Aim of the task —
Across the listing below, count the lines containing "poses". Answer with that number only.

Given data —
--- START ---

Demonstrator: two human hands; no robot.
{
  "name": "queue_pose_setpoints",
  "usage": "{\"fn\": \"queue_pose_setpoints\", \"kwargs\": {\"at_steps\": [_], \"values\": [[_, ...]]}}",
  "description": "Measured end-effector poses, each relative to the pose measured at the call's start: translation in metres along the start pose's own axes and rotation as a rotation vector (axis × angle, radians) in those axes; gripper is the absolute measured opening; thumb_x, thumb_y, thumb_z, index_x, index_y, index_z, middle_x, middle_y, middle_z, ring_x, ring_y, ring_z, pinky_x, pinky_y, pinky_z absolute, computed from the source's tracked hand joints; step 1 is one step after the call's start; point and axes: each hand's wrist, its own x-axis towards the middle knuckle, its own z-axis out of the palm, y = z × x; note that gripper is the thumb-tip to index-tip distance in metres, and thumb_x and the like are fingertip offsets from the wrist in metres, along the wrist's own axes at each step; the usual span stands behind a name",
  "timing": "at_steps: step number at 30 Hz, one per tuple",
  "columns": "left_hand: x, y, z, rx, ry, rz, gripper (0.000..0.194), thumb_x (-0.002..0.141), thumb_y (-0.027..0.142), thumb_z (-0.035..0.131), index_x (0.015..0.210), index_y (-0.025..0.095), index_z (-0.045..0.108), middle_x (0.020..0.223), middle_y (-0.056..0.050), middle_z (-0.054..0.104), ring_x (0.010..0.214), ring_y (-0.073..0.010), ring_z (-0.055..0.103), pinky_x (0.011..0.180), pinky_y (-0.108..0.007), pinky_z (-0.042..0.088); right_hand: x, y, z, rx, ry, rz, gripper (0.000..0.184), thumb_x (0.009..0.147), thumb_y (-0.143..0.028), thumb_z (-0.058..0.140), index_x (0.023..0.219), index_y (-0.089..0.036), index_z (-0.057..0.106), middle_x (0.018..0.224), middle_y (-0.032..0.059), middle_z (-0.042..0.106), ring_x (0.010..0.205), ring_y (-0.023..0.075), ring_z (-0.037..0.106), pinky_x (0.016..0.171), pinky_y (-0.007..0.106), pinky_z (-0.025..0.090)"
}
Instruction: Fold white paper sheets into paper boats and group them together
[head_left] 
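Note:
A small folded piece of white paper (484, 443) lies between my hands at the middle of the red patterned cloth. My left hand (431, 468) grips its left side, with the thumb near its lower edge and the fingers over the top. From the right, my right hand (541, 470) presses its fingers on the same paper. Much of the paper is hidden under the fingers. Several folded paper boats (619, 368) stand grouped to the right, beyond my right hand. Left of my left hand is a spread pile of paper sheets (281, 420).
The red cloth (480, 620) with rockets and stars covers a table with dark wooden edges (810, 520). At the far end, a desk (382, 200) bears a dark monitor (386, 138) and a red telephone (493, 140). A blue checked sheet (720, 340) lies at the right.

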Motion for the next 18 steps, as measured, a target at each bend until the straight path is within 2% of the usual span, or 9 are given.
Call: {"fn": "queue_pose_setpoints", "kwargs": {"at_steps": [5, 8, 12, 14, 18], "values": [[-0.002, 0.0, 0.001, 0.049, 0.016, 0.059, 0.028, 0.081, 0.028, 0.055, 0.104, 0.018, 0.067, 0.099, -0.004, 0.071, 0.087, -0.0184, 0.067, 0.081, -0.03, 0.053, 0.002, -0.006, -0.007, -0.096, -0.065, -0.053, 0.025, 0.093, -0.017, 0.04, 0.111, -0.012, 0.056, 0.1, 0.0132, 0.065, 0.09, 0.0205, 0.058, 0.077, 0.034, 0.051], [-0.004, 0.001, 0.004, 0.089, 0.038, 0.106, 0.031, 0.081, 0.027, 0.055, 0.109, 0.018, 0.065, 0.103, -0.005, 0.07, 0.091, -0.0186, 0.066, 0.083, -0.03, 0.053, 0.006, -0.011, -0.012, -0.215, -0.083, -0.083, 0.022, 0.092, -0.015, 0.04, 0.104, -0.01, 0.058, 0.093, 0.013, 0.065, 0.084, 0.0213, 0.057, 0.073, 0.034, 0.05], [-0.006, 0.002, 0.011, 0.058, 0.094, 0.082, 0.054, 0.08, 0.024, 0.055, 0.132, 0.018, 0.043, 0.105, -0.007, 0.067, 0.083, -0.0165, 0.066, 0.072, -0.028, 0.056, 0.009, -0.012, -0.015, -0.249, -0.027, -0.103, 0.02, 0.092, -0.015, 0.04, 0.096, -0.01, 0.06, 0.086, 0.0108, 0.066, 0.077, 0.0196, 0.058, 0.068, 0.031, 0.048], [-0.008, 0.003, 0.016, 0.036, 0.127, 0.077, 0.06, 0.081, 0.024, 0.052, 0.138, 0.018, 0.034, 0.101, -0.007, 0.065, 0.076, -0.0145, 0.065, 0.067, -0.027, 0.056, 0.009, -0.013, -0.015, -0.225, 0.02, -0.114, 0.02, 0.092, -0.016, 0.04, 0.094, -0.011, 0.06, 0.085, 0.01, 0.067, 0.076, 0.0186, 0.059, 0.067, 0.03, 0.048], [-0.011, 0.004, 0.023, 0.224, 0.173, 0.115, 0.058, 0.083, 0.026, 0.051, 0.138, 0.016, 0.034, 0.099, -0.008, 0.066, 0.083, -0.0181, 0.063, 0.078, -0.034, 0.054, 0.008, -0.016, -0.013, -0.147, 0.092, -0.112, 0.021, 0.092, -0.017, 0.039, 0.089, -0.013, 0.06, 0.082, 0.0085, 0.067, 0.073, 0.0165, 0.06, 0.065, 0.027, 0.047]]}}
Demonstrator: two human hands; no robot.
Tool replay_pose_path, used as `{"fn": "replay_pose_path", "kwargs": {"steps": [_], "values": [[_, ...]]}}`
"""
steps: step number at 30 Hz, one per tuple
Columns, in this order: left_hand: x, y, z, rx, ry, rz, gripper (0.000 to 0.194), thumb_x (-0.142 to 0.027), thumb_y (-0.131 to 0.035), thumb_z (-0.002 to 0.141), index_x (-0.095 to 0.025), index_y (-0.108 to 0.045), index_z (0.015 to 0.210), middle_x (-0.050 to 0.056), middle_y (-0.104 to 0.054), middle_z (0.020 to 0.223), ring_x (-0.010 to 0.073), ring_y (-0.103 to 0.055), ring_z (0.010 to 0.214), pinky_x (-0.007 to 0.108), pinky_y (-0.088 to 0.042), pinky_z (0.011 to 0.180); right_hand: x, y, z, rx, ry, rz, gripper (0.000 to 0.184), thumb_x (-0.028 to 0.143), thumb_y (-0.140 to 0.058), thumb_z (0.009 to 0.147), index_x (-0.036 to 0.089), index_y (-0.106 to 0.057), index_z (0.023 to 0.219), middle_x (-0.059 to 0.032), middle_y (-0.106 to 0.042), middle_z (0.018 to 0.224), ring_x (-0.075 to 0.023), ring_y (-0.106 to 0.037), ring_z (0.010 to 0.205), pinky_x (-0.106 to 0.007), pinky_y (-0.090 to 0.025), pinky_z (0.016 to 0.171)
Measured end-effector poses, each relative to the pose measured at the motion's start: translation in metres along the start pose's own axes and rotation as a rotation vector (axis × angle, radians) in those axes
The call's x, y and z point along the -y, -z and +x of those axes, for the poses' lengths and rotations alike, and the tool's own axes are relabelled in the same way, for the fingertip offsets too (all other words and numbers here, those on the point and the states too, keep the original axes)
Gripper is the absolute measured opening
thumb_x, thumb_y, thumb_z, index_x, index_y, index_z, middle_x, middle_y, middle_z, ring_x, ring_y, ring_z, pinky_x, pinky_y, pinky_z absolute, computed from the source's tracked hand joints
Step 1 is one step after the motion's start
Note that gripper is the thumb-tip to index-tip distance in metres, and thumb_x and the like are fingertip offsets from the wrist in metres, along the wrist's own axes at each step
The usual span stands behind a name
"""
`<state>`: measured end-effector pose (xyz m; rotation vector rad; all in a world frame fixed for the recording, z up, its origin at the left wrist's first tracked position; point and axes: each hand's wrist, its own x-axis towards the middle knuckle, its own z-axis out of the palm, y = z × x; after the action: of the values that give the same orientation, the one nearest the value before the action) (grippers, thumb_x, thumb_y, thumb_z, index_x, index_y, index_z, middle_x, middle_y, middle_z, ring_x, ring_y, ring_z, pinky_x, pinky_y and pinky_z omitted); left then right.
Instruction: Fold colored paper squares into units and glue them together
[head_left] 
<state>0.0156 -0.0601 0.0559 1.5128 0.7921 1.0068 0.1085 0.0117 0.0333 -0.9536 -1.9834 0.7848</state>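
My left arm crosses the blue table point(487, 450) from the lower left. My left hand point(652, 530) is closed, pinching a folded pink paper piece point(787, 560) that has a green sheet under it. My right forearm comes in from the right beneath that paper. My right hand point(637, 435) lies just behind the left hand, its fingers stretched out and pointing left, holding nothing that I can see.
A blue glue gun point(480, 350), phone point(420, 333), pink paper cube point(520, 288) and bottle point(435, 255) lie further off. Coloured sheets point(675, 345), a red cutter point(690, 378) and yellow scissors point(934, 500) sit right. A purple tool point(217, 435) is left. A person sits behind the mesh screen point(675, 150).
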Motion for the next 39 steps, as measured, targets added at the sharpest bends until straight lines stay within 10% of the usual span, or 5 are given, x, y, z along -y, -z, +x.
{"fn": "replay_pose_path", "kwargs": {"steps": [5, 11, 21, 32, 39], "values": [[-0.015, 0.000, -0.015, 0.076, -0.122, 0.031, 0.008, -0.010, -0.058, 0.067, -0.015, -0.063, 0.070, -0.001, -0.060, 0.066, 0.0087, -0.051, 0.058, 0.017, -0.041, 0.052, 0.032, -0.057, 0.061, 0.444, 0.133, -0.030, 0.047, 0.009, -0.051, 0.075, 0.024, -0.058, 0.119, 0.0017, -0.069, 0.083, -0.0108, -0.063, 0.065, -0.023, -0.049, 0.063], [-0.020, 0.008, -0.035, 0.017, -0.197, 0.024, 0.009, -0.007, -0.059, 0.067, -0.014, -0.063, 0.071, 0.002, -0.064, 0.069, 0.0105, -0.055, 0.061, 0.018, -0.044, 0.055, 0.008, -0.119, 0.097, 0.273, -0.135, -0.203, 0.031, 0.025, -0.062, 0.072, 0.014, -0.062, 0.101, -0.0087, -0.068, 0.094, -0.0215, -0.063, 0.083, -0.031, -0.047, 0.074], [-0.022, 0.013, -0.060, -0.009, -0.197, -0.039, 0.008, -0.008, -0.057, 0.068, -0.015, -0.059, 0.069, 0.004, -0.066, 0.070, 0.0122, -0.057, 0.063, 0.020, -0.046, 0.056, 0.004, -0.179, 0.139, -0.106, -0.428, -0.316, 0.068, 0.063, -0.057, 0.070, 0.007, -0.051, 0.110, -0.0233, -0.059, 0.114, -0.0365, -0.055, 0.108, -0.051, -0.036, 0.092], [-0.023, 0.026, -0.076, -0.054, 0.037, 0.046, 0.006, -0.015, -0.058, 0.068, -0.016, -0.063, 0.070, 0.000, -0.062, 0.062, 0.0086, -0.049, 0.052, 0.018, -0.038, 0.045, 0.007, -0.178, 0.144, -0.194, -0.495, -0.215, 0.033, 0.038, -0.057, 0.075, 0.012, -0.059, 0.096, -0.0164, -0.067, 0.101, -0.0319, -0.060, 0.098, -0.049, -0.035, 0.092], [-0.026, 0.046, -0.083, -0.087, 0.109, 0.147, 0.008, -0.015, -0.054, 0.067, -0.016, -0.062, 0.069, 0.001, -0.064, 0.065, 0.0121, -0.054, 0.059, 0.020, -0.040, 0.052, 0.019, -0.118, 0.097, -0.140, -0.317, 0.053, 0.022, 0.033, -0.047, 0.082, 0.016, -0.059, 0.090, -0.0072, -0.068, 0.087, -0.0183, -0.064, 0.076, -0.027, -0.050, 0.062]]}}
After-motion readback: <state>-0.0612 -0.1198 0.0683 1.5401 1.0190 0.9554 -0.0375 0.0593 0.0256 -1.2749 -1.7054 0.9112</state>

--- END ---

Task solution —
3